*How to complete this task*
Every line of the listing is returned unchanged, and every picture is dropped.

*Data below*

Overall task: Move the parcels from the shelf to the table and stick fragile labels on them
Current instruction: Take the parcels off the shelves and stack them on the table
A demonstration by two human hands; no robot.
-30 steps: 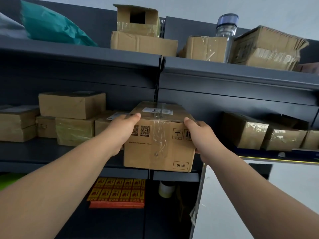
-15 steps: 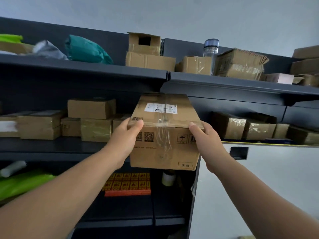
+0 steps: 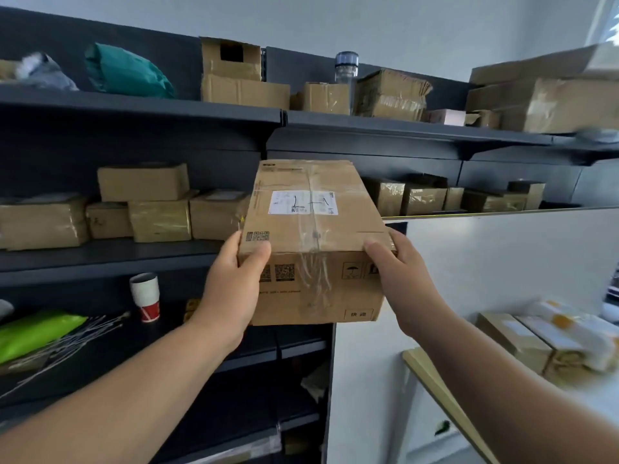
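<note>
One brown cardboard parcel sealed with clear tape (image 3: 311, 236) has been drawn clear of the dark grey metal shelf (image 3: 110, 256) within the last second. It is now held in the air in front of the shelf, with its top face and white shipping label turned into view. It is gripped at its near corners: the left hand (image 3: 234, 283) is wrapped round the left edge with the thumb laid on top, and the right hand (image 3: 398, 272) likewise on the right; the other fingers are hidden behind the carton. The view has been swung rightward, so the pale-edged table (image 3: 432, 373), with wrapped parcels (image 3: 512, 339) on it, is brought into sight. The carry is judged begun; setting down and labelling are not yet done.
</note>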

*Answer space*
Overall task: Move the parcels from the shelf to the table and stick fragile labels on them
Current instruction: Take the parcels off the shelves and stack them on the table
A demonstration by two human hands; no robot.
-30 steps: 
-15 steps: 
+0 steps: 
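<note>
One brown cardboard parcel sealed with clear tape (image 3: 311, 236) has been drawn clear of the dark grey metal shelf (image 3: 110, 256) within the last second. It is now held in the air in front of the shelf, with its top face and white shipping label turned into view. It is gripped at its near corners: the left hand (image 3: 234, 283) is wrapped round the left edge with the thumb laid on top, and the right hand (image 3: 398, 272) likewise on the right; the other fingers are hidden behind the carton. The view has been swung rightward, so the pale-edged table (image 3: 432, 373), with wrapped parcels (image 3: 512, 339) on it, is brought into sight. The carry is judged begun; setting down and labelling are not yet done.
</note>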

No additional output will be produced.